Further consideration of the bill in parliament is provisionally scheduled to take place on February 6, and Royal Assent is sought by the end of the year, for the new system to be operational in early 2013.

Financial Secretary to the Treasury, Mark Hoban commented that: “This government has taken the necessary action to tackle the difficult and dangerous legacy left behind by the financial crisis, including a tripartite structure not fit for purpose. We’ve listened to the views of stakeholders following an unprecedented period of consultation, and are determined to strengthen the financial system in a way that safeguards financial stability and protects consumers.”

George Osborne, the Chancellor, in comments at the World Economic Forum in Davos, criticized the existing “failed” system of financial regulation that had “allowed dangerous levels of leverage to emerge”. He called the previous tripartite system “incoherent” and confirmed that the government is looking to establish “clear lines of accountability, and restoring that crucial element of judgment”.

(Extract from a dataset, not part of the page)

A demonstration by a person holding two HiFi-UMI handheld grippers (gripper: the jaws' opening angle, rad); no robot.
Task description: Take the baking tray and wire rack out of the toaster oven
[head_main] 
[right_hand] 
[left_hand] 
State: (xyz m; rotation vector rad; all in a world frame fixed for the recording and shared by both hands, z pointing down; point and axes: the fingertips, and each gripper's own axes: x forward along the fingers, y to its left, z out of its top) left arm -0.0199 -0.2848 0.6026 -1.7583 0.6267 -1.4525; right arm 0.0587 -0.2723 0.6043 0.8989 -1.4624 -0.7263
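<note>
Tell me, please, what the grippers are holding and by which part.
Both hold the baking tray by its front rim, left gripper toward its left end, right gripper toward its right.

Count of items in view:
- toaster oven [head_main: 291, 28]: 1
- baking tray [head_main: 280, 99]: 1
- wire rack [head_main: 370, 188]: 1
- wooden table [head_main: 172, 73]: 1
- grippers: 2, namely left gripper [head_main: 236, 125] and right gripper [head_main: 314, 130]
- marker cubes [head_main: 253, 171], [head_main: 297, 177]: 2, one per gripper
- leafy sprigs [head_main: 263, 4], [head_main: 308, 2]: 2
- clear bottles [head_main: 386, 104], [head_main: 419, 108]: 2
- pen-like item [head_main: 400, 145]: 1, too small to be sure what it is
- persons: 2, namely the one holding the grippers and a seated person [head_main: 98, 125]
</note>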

“During normal times,” he concluded, “the independent Bank of England will be responsible for prudential regulation and systemic stability, accountable to Parliament. But in a crisis, when taxpayers' money is at risk, both the responsibility and crucially the power to act will rest with the Chancellor of the day. I hope that we will never again see the paralysis and confusion that did so much damage when the latest crisis hit.”